* Try it
Look through the listing below, and wherever a line has the string "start", pull it out.

* Available data
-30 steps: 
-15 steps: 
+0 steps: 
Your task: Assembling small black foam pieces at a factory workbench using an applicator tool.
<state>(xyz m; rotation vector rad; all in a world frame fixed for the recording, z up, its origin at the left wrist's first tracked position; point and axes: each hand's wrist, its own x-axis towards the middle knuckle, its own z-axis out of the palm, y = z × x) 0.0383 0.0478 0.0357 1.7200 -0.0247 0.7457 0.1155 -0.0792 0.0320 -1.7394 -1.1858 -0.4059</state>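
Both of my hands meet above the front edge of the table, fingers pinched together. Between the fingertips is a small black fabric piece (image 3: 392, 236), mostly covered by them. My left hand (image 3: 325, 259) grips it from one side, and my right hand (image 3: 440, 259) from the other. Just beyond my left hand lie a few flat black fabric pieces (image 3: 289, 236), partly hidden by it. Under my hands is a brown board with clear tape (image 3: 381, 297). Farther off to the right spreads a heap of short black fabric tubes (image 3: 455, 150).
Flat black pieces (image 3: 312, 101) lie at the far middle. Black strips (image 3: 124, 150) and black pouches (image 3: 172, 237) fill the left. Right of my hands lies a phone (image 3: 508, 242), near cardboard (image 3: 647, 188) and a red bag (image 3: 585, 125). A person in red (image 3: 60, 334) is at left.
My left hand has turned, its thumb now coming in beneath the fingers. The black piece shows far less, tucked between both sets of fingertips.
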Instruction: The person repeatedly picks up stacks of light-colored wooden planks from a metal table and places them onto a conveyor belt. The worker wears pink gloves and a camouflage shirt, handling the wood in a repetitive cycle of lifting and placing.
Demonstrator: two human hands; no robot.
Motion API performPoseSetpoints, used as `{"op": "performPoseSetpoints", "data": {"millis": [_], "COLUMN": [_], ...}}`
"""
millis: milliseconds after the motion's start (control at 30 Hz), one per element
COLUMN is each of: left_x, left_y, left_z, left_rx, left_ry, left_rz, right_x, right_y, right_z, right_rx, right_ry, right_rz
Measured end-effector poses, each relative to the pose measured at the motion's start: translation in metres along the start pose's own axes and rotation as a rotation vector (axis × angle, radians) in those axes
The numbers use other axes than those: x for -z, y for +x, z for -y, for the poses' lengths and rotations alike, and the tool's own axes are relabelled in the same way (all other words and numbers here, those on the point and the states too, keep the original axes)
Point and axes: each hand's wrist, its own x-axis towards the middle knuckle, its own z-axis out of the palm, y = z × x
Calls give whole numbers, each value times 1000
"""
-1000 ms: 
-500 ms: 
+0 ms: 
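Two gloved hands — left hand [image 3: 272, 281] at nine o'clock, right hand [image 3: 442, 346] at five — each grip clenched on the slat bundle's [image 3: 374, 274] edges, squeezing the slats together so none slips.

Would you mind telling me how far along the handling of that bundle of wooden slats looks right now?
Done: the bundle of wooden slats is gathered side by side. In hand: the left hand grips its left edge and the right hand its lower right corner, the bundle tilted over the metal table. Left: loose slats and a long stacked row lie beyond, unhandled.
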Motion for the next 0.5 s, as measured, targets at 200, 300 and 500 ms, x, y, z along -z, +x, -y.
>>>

* Result below
millis: milliseconds after the motion's start (control at 30 Hz), one per element
Measured end-effector poses, each relative to the pose measured at the motion's start: translation in metres along the start pose's own axes and rotation as a rotation vector (axis × angle, radians) in those axes

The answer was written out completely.